In this function, TOP_N is how many chunks of text it will return. A higher number means more context, but it could just be extra irrelevant information, so a balance is needed.

In [148]:
TOP_N = 10

def get_relevant_text(query: str, chunks: list[str]):
    model = SentenceTransformer("sentence-transformers/all-MiniLM-L6-v2")
    text_embeddings = model.encode(chunks)
    query_embeddings = model.encode(query)

    cos_sims = util.cos_sim(query_embeddings, text_embeddings)

    sorted_chunk_nums = sorted(zip(cos_sims.tolist()[0], range(len(chunks))))
    # We also take the chunk before and after each relevant chunk. 
    # Since the text is split arbitrarily, this is just in case some important context got cut off.
    relevant_text = "\n".join(
        chunks[i - 1] or "" + chunks[i] + chunks[i + 1] or ""
        for _, i in sorted_chunk_nums[-TOP_N:]
    )

    return relevant_text

This function will send your question and relevant chunks along with an instructional prompt to Writer's `palmyra-instruct` model for summarization.

In [149]:
def get_answer(query: str, text: str):
    prompt = (
        f"Given the following context information, try to answer the following question with as much detail as possible."
        f"Use only the given context. Do not use outside information.\n"
        f"If no answer can be found in the given context, output \"Could not find an answer in your files.\"\n"
        f"Question: {query} \n\nContext:\n{text}\nAnswer: "
    )

    req = operations.CreateCompletionRequest(
        completion_request=shared.CompletionRequest(
            prompt=prompt, max_tokens=2000, temperature=1.1
        ),
        model_id="palmyra-instruct",
    )

    res = writer.completions.create(req)
    if res.completion_response is not None:
        return res.completion_response.choices[0].text
    else:
        print(res.fail_response)

Finally, we create a function to combine everything:

In [150]:
FILE_DIR = "files"

def run_query(query: str):
    context = ""
    for filename in os.listdir(FILE_DIR):
        context += extract_text_from_file(FILE_DIR, filename)

    chunks = chunk_text(context)

    relevant_text = get_relevant_text(query, chunks)
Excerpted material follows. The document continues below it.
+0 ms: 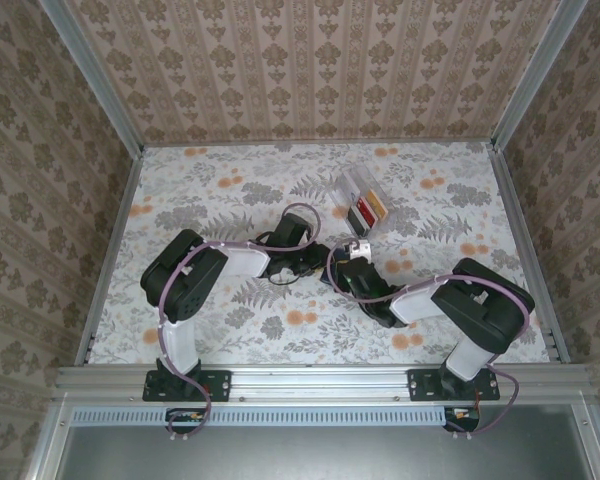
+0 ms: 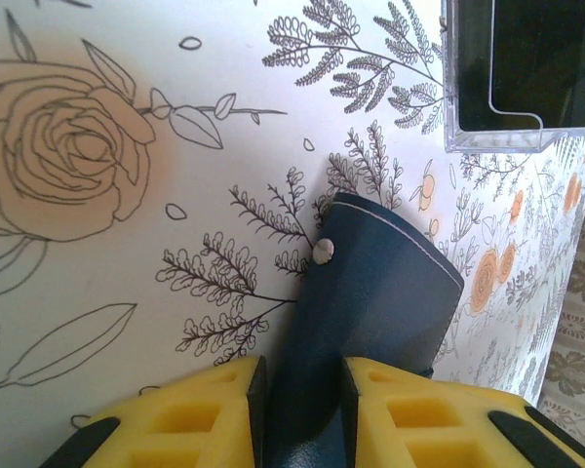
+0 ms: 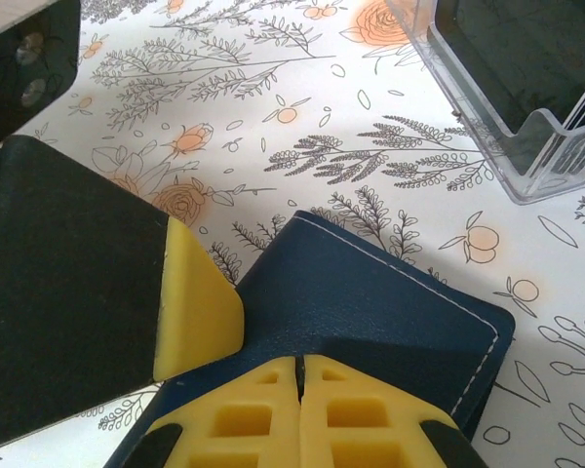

    answer = get_answer(query, relevant_text)
    return answer

Now we can ask it a question! For this example, I put an old Macbook Pro user manual in the `files` directory.

In [151]:
answer = run_query("How do I add a wifi network step by step?")
print(answer)

incorrect startxref pointer(1)


 To add a wifi network step by step, you should:
1. Choose Apple ( ) > System Preferences and click Network. 
2. Select Wifi in the list of the interfaces and click Create Network. 
3. Provide a Network Name and optionally a Password, select the type of encryption you wish to use and press OK.
4. Make sure the Airport is ON and click Advanced. 
5. Configure any settings and click OK to save the changes and reconnect to the wifi network.